Your instructions: Determine how many lines in the data below contain "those" and write only that number.

──────── Recorded information

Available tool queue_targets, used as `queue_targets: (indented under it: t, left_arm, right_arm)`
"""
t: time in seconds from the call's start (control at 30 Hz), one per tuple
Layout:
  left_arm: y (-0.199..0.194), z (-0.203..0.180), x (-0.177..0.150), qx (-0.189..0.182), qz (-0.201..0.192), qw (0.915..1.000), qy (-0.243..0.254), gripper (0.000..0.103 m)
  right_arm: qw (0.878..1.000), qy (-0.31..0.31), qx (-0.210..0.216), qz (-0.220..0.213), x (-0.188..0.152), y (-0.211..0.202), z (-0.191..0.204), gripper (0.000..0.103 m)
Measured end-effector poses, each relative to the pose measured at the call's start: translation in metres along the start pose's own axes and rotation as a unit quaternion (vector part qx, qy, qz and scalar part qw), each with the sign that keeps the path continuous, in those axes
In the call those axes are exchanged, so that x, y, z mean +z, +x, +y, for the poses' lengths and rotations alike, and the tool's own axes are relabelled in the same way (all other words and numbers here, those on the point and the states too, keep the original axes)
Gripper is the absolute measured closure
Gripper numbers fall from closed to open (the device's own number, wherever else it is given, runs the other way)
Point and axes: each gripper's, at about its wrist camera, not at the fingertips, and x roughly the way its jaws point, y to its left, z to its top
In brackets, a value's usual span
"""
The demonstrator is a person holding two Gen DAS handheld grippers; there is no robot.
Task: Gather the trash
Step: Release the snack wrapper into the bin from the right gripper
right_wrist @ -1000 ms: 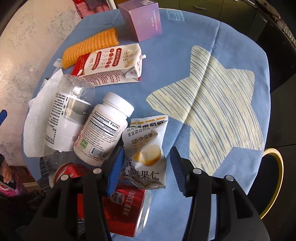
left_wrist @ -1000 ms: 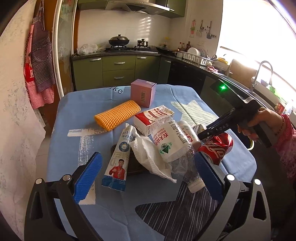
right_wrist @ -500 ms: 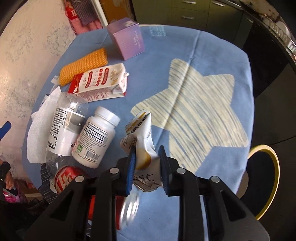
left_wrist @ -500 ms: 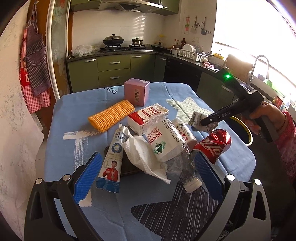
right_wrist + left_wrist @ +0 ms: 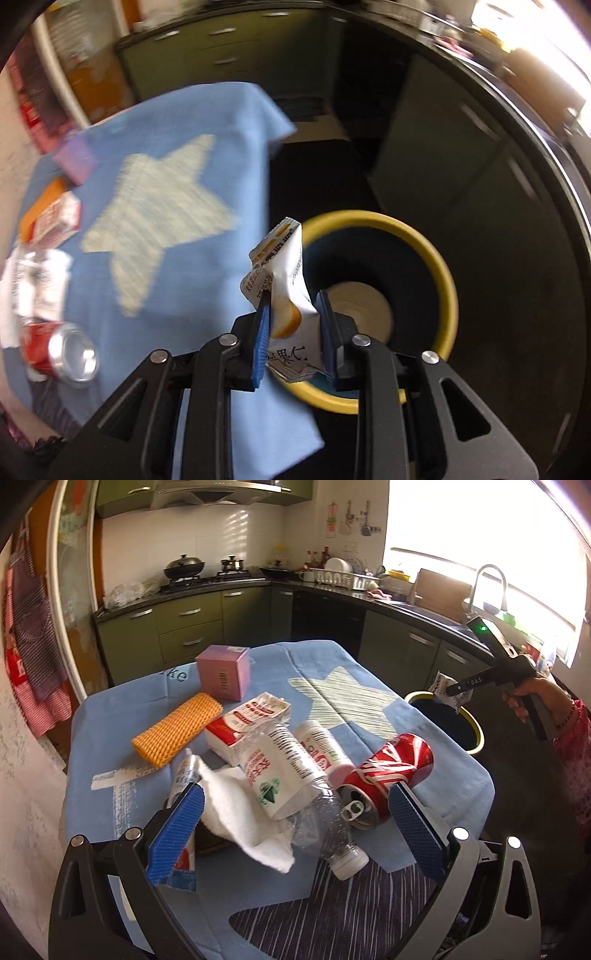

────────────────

Solution: 2